# Problem details
Skip the images and print the listing exactly.

Top of The data

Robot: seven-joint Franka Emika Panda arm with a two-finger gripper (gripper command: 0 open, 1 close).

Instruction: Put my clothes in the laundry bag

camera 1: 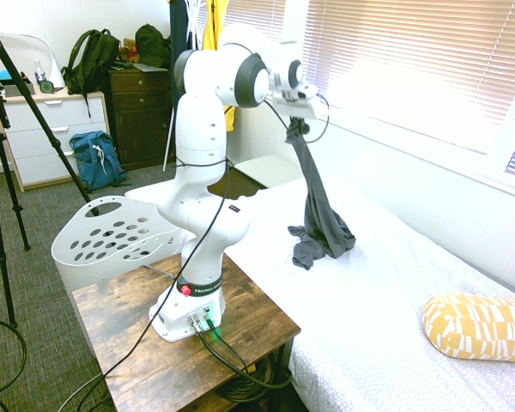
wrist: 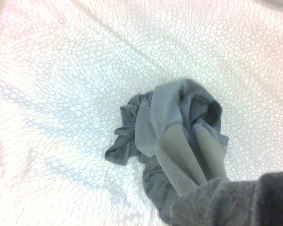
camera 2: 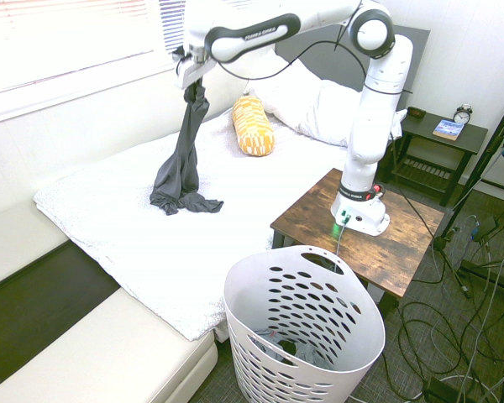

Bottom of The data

# Reply to the exercise
Robot: seven-joint Franka Emika Panda arm with a two-finger gripper (gripper command: 0 open, 1 close).

Instruction: Put my clothes in the laundry bag

camera 1: 
wrist: 
camera 2: 

No further output is needed.